• **Task directions**: Omit all pictures, then retype the data exactly as given.

• **Dataset content**:
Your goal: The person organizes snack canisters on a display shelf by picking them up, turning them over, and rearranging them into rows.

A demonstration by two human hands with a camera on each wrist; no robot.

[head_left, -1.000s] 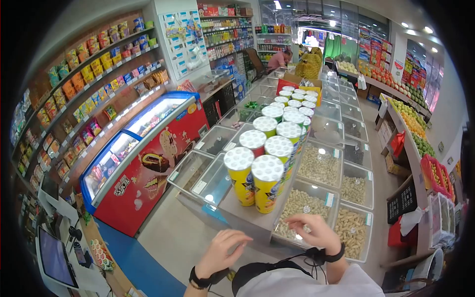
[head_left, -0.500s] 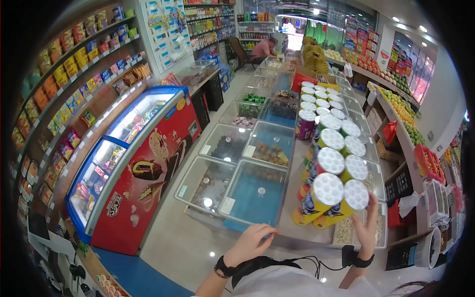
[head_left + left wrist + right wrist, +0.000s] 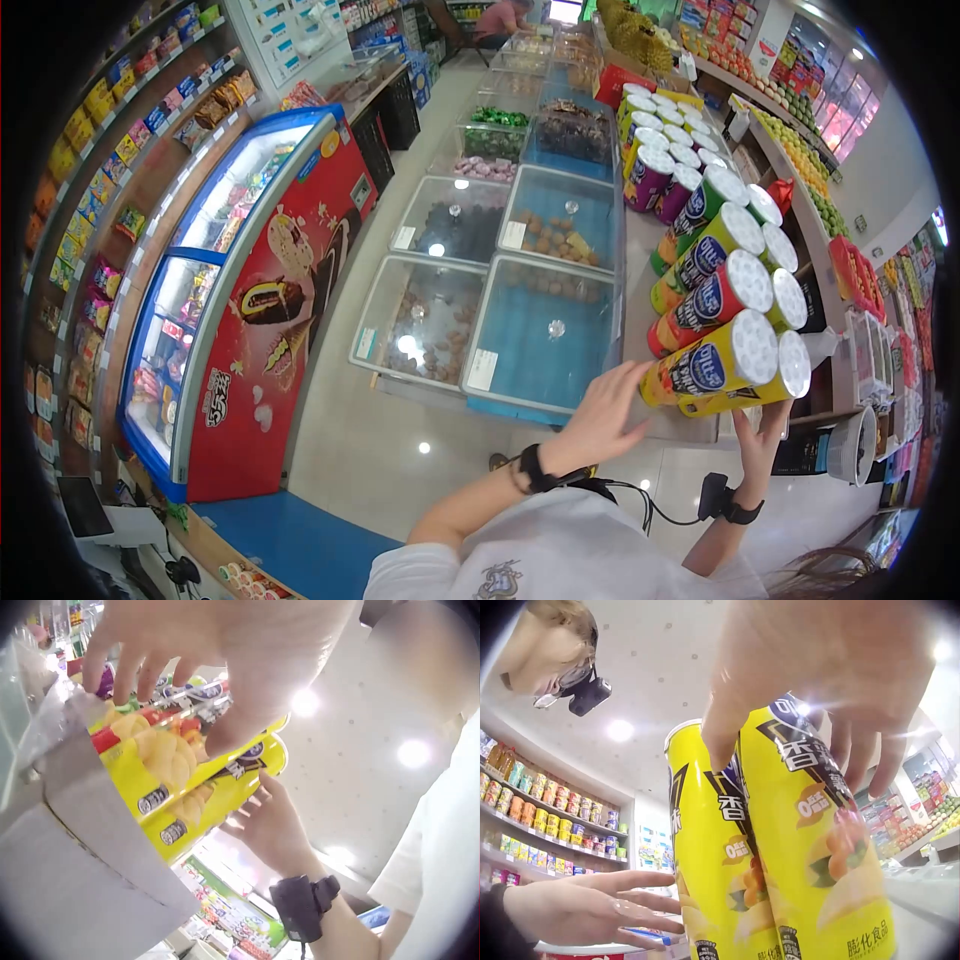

• **Answer to this problem**:
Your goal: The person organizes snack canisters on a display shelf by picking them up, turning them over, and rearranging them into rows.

A demonstration by two human hands with a camera on each wrist; no robot.

[head_left, -1.000s] 
[head_left, -0.500s] 
[head_left + left wrist + right wrist, +0.000s] 

Nothing else is needed for this exercise.